Q1. Where can I find a map of the Himalayan River System?
Ans. You can find a comprehensive map of the Himalayan River System online on various geographical and educational websites. Additionally, many atlases and geography books feature detailed maps of the rivers in the Himalayan region.
Q2. What are the three main river systems in the Himalayan region?
Ans. The three primary river systems in the Himalayas are the Indus River system, the Ganges River system, and the Brahmaputra River system. These river systems play a crucial role in the geographical, ecological, and cultural aspects of the Himalayan region.

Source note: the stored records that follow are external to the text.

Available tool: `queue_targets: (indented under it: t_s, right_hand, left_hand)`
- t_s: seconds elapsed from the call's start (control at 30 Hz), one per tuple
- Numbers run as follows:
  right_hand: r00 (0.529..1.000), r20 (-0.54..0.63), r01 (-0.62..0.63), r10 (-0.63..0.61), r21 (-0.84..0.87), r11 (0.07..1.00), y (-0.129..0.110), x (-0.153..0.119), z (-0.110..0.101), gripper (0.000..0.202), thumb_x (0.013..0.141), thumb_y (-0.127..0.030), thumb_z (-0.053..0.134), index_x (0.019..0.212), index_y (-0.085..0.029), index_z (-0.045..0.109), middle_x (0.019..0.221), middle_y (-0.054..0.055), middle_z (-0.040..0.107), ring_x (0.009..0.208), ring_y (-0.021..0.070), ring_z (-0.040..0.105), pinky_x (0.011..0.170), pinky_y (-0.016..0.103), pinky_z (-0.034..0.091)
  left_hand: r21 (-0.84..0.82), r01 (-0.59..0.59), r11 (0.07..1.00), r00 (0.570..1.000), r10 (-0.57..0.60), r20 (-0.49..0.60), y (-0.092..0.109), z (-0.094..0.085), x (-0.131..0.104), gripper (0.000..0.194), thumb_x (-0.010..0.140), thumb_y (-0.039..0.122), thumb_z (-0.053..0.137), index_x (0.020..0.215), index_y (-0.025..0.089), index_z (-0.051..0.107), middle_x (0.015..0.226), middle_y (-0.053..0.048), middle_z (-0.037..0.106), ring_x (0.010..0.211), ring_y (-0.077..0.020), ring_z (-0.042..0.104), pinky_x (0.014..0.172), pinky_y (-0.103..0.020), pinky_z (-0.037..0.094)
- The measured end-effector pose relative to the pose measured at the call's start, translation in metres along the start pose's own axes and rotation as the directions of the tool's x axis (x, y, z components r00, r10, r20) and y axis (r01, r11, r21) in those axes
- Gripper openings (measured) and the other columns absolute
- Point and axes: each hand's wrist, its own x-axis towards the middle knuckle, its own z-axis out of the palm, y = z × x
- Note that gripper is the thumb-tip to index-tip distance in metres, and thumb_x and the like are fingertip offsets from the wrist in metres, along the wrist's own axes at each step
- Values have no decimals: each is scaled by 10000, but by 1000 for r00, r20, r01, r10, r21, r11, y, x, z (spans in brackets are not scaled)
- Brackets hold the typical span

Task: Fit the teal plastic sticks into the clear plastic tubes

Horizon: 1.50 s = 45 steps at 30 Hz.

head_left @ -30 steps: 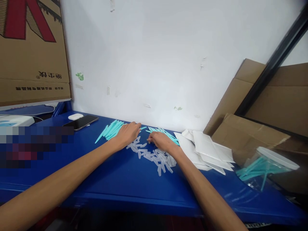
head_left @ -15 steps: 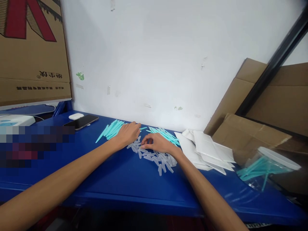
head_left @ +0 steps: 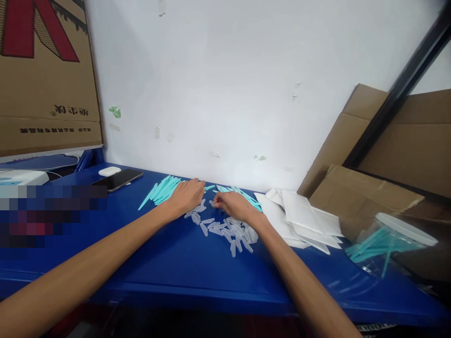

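My left hand is closed around a slim teal plastic stick, whose end pokes out to the right of the fingers. Facing it, my right hand pinches a small translucent plastic cap between thumb and fingers. The cap is near the stick but apart from it. Below both hands lies a loose scatter of similar translucent caps. One pile of teal sticks rests by my left hand. A second pile of teal sticks is partly hidden behind my right hand.
White paper sheets or bags lie right of the caps. A clear tub with a white lid holds teal sticks at the right. A phone and a white case are at the left. Cardboard leans at the right.
My right hand has lifted away from the scattered caps, moving slightly up with a cap in its pinch. My left hand stays nearly in place.
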Motion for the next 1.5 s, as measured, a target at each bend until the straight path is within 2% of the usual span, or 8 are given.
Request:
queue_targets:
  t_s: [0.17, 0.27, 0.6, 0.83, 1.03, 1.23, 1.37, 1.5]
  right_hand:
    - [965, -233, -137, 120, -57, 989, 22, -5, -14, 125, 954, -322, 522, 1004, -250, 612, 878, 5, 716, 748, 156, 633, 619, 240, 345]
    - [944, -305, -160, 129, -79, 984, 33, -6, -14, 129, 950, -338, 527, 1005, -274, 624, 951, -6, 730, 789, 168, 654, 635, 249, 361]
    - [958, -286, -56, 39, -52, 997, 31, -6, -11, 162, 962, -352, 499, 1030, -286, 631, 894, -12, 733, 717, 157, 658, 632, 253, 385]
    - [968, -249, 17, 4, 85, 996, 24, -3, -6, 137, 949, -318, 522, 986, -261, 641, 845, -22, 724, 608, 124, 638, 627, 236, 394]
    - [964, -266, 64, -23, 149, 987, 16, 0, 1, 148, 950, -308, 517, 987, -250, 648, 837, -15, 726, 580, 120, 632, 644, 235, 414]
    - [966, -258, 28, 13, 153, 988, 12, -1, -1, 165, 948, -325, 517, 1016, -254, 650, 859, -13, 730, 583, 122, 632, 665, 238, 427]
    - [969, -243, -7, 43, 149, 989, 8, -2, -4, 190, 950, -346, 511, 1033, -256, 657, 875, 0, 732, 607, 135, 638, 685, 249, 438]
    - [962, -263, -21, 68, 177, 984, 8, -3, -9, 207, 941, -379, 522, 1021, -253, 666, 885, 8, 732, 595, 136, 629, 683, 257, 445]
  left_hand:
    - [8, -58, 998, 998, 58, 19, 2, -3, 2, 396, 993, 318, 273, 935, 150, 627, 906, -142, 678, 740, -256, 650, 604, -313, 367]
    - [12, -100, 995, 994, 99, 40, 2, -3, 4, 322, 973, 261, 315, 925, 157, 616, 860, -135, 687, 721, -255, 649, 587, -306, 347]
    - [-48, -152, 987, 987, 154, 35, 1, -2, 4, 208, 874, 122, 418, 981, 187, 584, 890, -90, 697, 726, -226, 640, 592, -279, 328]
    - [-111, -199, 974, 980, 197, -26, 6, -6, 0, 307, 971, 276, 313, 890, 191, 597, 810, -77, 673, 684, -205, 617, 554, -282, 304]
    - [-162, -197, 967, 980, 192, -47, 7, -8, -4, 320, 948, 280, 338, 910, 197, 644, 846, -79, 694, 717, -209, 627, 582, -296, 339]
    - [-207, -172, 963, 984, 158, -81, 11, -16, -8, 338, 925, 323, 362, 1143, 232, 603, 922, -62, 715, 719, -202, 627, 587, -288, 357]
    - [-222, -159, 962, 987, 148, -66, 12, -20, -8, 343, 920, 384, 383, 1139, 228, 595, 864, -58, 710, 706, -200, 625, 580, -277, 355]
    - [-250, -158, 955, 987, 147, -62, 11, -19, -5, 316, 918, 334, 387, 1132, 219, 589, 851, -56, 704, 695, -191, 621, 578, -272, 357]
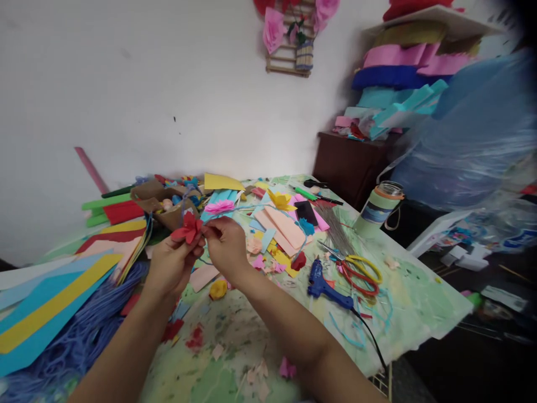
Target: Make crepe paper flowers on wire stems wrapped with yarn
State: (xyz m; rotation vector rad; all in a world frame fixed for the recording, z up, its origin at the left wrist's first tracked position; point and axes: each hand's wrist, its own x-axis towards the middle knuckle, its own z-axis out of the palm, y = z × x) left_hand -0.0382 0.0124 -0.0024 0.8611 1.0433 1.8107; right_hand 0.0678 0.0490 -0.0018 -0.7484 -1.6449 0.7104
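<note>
A red paper flower [187,226] with spread petals is held up over the table, its base between the fingers of my left hand [174,260]. My right hand [226,246] is closed in a pinch at the flower's right side; whether it grips a petal or the blue cord behind is too small to tell. Close behind the hands lies a pink paper flower [220,206], with blue yarn running right from it. A yellow paper flower [280,200] and a blue paper flower [306,226] rest farther right. Below my right wrist sits a small yellow rolled flower [217,289].
A blue glue gun [321,282] with its cord lies right of my forearm, beside scissors [356,271] and thin wires [335,226]. A bottle [380,204] stands at the right edge. Coloured paper [62,296], blue yarn [90,330] and a cardboard box [157,196] fill the left.
</note>
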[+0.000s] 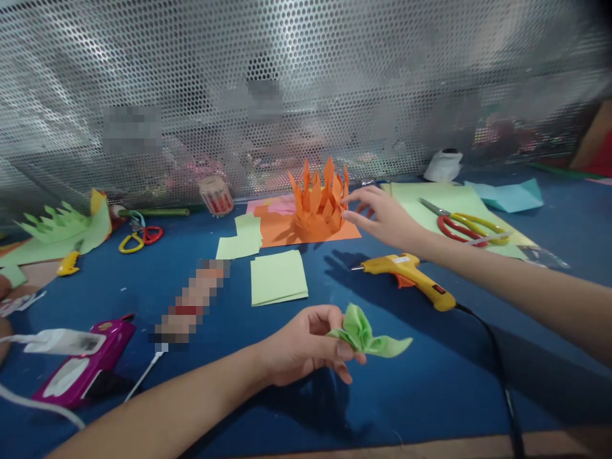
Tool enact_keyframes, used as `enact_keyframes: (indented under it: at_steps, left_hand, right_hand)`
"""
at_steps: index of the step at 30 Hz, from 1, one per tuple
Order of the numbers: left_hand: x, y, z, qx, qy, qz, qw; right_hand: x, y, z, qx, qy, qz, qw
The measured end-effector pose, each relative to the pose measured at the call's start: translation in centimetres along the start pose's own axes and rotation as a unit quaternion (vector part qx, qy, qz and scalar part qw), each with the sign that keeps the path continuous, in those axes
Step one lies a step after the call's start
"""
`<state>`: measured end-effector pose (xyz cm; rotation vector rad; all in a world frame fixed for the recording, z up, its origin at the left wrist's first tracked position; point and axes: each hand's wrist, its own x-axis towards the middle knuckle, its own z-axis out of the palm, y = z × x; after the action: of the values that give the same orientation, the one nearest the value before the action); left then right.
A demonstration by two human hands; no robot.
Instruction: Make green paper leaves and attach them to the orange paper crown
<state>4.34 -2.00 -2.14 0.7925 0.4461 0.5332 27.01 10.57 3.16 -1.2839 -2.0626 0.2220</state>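
Between the thumb and fingers of my left hand (318, 344) is a folded green paper piece (366, 335) with pointed, leaf-like parts. My right hand (375, 213) reaches to the right side of an orange paper cluster (320, 207) with upright pointed tips. Its fingers are apart, close to the cluster or touching it; which one I cannot tell. The cluster stands on an orange sheet (277, 233). Below my right forearm lies a yellow glue gun (411, 274), its nozzle pointing left. A stack of light green paper squares (278, 278) rests above my left hand.
Large scissors (468, 226) lie on green sheets (411, 197) at the right. Small scissors (138, 237), a yellow cutter (71, 261) and a green paper fringe (57, 223) are at the left. A purple power strip (90, 363) with cables is lower left. Part of another person's hand shows at the left edge.
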Motion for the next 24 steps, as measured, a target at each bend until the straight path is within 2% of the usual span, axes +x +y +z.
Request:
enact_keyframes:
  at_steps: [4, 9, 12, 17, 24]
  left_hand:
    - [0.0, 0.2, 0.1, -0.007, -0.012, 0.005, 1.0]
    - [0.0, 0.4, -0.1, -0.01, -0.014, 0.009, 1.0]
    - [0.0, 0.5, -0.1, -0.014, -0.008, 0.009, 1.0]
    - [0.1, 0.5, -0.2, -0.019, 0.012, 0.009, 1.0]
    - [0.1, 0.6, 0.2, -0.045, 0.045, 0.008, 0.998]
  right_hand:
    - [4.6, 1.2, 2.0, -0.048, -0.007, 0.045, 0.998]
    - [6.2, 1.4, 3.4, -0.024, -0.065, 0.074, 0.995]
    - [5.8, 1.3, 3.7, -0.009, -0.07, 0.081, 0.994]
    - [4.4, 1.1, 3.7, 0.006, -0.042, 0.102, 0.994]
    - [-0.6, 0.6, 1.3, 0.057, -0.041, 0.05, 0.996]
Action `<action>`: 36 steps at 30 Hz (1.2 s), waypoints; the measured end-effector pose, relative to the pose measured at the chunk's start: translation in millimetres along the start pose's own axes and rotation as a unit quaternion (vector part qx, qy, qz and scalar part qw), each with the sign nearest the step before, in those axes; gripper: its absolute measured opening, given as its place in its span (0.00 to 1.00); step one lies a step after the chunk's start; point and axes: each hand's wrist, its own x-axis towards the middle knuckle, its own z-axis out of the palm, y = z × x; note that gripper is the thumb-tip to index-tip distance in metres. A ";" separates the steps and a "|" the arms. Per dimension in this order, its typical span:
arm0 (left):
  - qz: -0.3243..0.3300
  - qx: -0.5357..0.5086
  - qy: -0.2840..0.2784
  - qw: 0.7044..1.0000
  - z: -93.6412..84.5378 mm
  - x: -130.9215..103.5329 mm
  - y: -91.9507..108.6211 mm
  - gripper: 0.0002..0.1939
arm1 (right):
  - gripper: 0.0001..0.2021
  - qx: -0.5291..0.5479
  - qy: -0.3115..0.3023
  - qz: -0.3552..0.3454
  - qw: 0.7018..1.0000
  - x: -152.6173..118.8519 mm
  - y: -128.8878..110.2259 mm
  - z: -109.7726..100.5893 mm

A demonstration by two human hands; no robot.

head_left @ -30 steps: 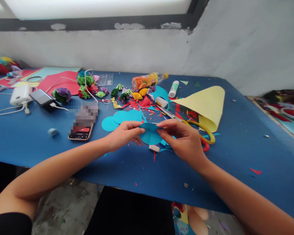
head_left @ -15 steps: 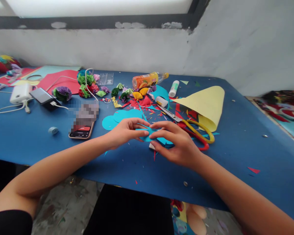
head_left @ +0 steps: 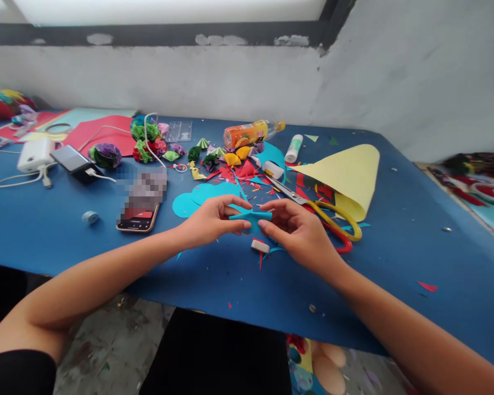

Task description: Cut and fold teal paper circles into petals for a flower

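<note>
Between both hands, a little above the table, is a small piece of blue paper (head_left: 253, 218) with a fold across it. My left hand (head_left: 216, 220) pinches its left end between thumb and fingers. On the right end, my right hand (head_left: 298, 227) grips it the same way, with the fingers curled. Just below the paper lies a white eraser (head_left: 260, 246). Round blue paper pieces (head_left: 185, 205) lie beyond my left hand. Scissors (head_left: 333, 219) with yellow and red handles rest open beyond my right hand.
A rolled yellow sheet (head_left: 346, 175), a glue stick (head_left: 293, 148) and an orange-labelled bottle (head_left: 251, 133) lie at the back. Folded paper pieces and red scraps (head_left: 242, 171) cover the middle. A phone (head_left: 142, 200), a power bank (head_left: 76, 163) and white cables are on the left.
The blue paper has turned and now shows a fold. My right fingers have shifted from over the paper to its right end, uncovering the eraser.
</note>
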 end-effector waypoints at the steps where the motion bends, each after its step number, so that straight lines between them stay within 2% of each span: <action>1: 0.001 0.000 0.000 1.000 0.1 -0.1 0.4 0.15 | 0.10 -0.004 0.000 -0.001 1.000 0.2 -0.6 -0.4; 18: 0.011 0.019 -0.004 1.000 -0.2 -1.2 -0.5 0.14 | 0.10 -0.010 -0.010 -0.015 1.000 -0.7 2.3 0.1; 24: 0.016 0.046 0.011 0.999 0.2 -0.6 1.6 0.09 | 0.10 -0.024 -0.006 -0.010 1.000 -1.1 2.8 -0.2; 28: 0.013 0.086 0.002 0.996 -0.5 -1.5 0.9 0.10 | 0.09 -0.016 -0.006 -0.014 1.000 -0.8 1.7 -1.2; 30: 0.047 0.140 0.009 0.989 -0.5 -4.1 0.2 0.14 | 0.08 -0.006 -0.006 -0.011 1.000 -0.1 1.0 -1.7; 32: 0.150 0.234 0.027 0.960 -0.9 -7.2 -0.9 0.20 | 0.08 0.010 -0.004 0.006 1.000 0.8 0.9 -2.0; 33: 0.220 0.293 0.034 0.930 -1.5 -8.5 -1.6 0.22 | 0.09 0.021 -0.004 0.018 1.000 1.3 1.2 -2.2; 34: 0.290 0.356 0.035 0.888 -2.4 -9.4 -2.6 0.21 | 0.09 0.033 -0.007 0.030 0.999 1.7 1.7 -2.3; 36: 0.397 0.461 0.028 0.793 -4.3 -10.0 -5.0 0.14 | 0.10 0.052 -0.015 0.051 0.997 2.2 2.9 -2.4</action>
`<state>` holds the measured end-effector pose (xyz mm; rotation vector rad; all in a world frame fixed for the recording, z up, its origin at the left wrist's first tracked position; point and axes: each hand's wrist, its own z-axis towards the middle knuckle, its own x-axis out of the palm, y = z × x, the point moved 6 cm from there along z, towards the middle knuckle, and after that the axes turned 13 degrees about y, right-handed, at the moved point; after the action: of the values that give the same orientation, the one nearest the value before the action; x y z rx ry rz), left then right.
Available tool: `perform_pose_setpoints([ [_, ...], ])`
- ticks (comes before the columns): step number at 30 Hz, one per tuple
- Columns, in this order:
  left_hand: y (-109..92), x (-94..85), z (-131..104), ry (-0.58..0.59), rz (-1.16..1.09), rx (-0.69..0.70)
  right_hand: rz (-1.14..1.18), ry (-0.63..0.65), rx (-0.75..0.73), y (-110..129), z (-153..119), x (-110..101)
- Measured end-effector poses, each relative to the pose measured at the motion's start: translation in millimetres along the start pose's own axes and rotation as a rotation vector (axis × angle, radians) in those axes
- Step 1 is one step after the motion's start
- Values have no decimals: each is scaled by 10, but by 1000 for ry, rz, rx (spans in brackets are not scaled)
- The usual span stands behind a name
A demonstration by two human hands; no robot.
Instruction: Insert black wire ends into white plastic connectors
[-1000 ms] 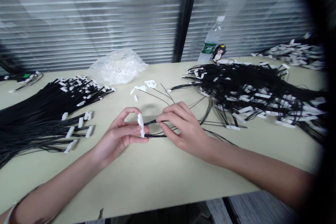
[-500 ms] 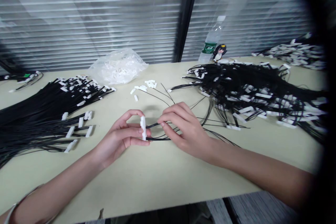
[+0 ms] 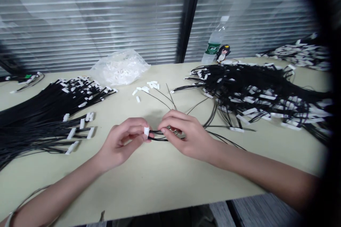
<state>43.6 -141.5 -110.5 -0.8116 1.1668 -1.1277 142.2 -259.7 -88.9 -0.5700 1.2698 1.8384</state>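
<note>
Near the middle of the pale table (image 3: 160,181), my left hand (image 3: 125,140) pinches a white connector (image 3: 146,132) between thumb and fingers. Black wires (image 3: 157,139) run from the connector's right side toward my right hand (image 3: 186,129). The fingers of my right hand are closed on these wires, a short way from the connector. Loose wire ends (image 3: 172,97) spread over the table behind my right hand, and more wires trail off to the right beneath it. Several small white pieces (image 3: 153,84) lie beyond my hands.
A large bundle of black wires with white connectors (image 3: 48,99) fills the left side. Another heap (image 3: 247,81) covers the right, with a further pile (image 3: 301,55) behind. At the back are a clear plastic bag (image 3: 119,69), a bottle (image 3: 214,40) and a penguin figure (image 3: 223,53).
My left hand has turned the connector, which now shows a shorter side, and the fingers have closed in around it. My right hand has shifted slightly down and left along the wires.
</note>
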Motion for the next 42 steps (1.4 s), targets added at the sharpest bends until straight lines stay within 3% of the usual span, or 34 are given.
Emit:
perform_pose_setpoints([
  [6,-15,-13,1,8,37,46,-102,55,9,5,21,9],
  [10,-12,7,13,23,26,-59,-189,-4,-43,47,-9,-7],
  [15,-14,19,21,14,-7,-93,-351,-22,-105,98,-30,36],
  [21,38,23,79,3,-243,-236,-560,28,-137,72,-33,77],
  [27,126,-39,92,-73,-433,-358,-885,22,-51,-271,16,-102],
  [31,128,-46,82,-60,-482,-357,-952,-147,155,-646,52,-445],
  [34,126,-42,80,-56,-491,-357,-906,-241,358,-916,6,-703],
  [37,121,-45,82,-68,-501,-349,-694,-287,543,-1158,-86,-866],
  [39,120,-46,83,-73,-511,-341,-404,-279,563,-1274,-112,-865],
  [42,137,-41,80,-71,-516,-347,128,-265,447,-1308,-65,-763],
])
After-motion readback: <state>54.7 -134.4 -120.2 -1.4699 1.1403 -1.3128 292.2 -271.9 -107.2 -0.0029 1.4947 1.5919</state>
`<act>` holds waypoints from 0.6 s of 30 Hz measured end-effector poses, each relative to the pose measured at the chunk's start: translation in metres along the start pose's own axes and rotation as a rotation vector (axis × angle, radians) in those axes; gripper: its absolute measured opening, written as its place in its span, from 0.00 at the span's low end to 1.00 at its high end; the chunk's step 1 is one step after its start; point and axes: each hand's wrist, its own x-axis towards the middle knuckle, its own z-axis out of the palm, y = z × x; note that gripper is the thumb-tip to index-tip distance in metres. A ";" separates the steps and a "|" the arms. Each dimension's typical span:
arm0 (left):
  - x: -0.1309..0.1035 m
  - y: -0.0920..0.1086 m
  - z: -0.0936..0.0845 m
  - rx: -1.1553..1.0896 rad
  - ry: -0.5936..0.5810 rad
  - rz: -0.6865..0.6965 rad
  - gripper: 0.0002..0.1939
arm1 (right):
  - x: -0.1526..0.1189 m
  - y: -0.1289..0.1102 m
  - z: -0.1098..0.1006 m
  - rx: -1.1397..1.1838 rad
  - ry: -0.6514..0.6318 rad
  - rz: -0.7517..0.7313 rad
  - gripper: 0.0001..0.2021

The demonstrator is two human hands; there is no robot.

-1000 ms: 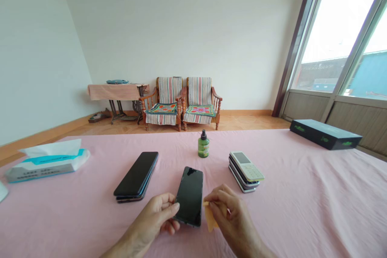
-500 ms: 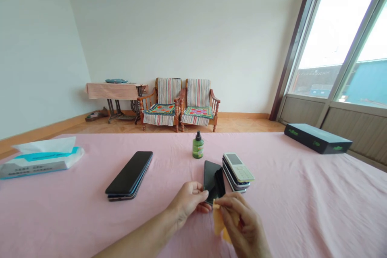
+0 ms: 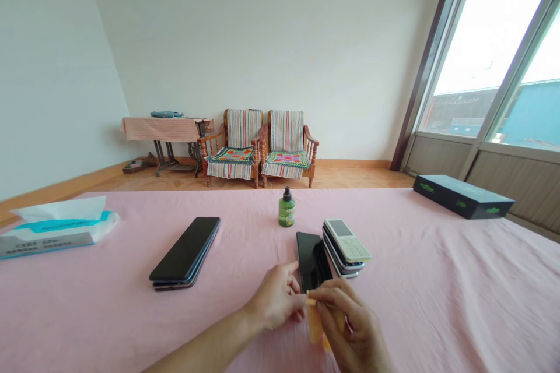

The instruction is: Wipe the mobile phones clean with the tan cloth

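Note:
A black smartphone [image 3: 311, 259] lies in front of me on the pink cloth, its glossy screen facing up. My left hand [image 3: 280, 297] closes at its lower left corner, the thumb by the bottom edge and the fingers partly hidden. In my right hand [image 3: 350, 320] a small yellow wiping cloth [image 3: 314, 323] is pinched, its top edge at the phone's lower end, near my left thumb. Just right of the phone stands a stack of phones, a pale keypad phone [image 3: 347, 240] on top. A green spray bottle [image 3: 286, 210] with a black cap stands beyond.
Another stack of dark smartphones [image 3: 186, 250] sits to the left on the pink tablecloth [image 3: 109, 315]. A tissue pack [image 3: 65, 227] lies at the far left, and a flat black box [image 3: 462, 195] at the far right. Two wooden chairs [image 3: 286, 128] stand by the wall.
My left thumb has slid off the screen to the phone's lower edge. The phone's lower end has shifted slightly right, and my right hand stays close with the yellow cloth.

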 end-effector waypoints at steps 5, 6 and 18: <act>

Q3. Can you provide a description of the Himalayan River System?
Ans. The Himalayan River System comprises a network of rivers originating from the Himalayan mountain range. These rivers contribute significantly to the water resources, biodiversity, and agricultural productivity of the Indian subcontinent. They are known for their perennial flow, which sustains the livelihoods of millions of people living in the region.
Q4. What should I know about the Himalayan River System?
Ans. The Himalayan River System is a vital source of water for various ecosystems and human populations in the Indian subcontinent. It influences the geography, climate, and agriculture of the region, and its significance extends to cultural, religious, and historical contexts as well. Understanding its dynamics is crucial for comprehending the broader environmental and societal landscape of South Asia.
Q5. What are the names of the three major river systems originating in the Himalayas?
Ans. The three prominent Himalayan river systems are the Indus River system, which flows through India and Pakistan, the Ganges River system, which runs through India and Bangladesh, and the Brahmaputra River system, which traverses through India, China, and Bangladesh.